There’s a difference between a cause being indeterminable (forever or given certain technological limitations) and having no cause. The fact that the decay can be modeled, particularly over long periods of time, suggests that it’s not completely random. The actual Cesium-137 decay also requires a reason for its being, at least, in that you can’t have it without a cesium ion, and is therefore actually not from nothing. The cesium ion is a side of the decay.
 
There’s a difference between a cause being indeterminable (forever or given certain technological limitations) and having no cause.
That I understand but indeterminability of the quantum fluctuations are not due to technical limitation but their intrinsic nature.
The fact that the decay can be modeled, particularly over long periods of time, suggests that it’s not completely random.
They are completely random. The models only provide half-life or decay probability in a given time.

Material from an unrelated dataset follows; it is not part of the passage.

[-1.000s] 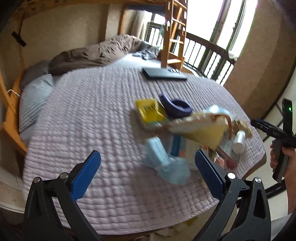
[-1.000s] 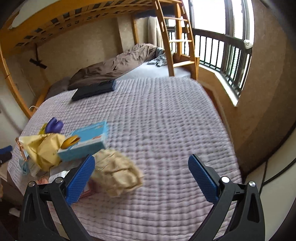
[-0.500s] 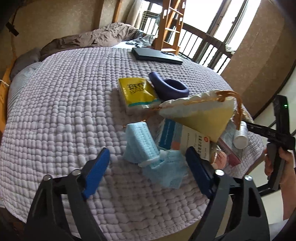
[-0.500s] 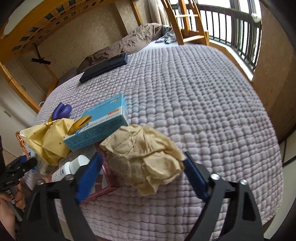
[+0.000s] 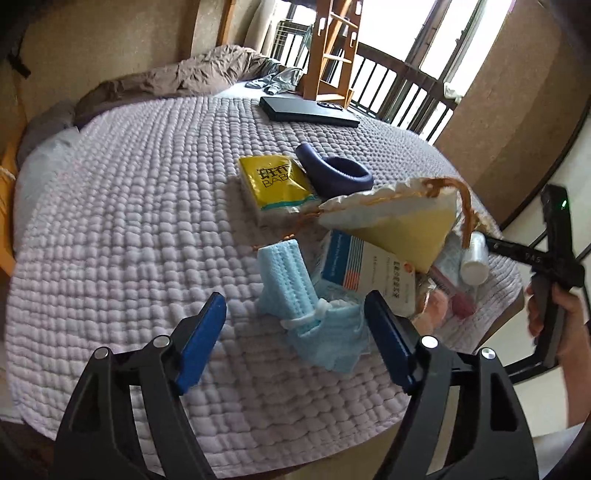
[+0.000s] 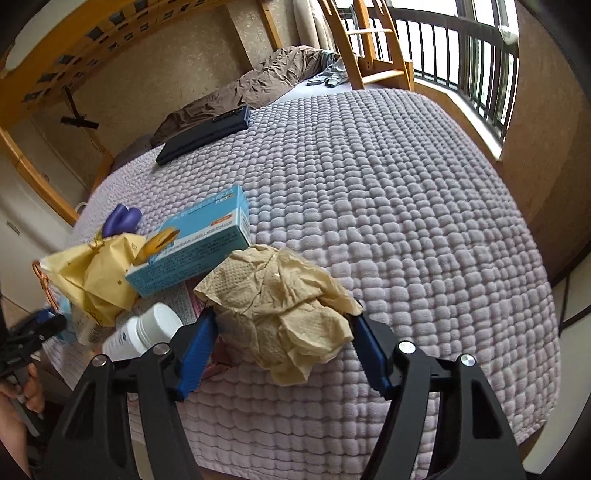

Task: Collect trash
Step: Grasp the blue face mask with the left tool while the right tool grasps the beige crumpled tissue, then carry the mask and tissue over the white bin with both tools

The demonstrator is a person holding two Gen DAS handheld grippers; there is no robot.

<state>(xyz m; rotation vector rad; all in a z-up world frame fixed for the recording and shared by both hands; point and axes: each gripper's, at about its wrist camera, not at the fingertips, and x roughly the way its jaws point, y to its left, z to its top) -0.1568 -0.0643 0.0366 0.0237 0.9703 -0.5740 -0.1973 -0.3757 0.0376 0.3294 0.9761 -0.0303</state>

The actual Cesium-137 decay also requires a reason for its being, at least, in that you can’t have it without a cesium ion, and is therefore actually not from nothing. The cesium ion is a side of the decay.
There is a reason for the decay but there is no cause.
 
This is proved scientifically. Consider the case of decay of Cesium 137. The decay is completely irregular. Something which is completely irregular in its nature cannot have a cause.
I don’t know what you are talking about.
Caesium-137 is known to have a half-life of 30 years - hardly irregular.
It is interesting in that it exists as a byproduct of the nuclear fission of heavier elements. Because of this, by observing its characteristic gamma rays, one can determine whether the contents of a given sealed container were made before or after 16 July 1945, the date of first atomic bomb explosion, which distributed trace amounts of it around the globe.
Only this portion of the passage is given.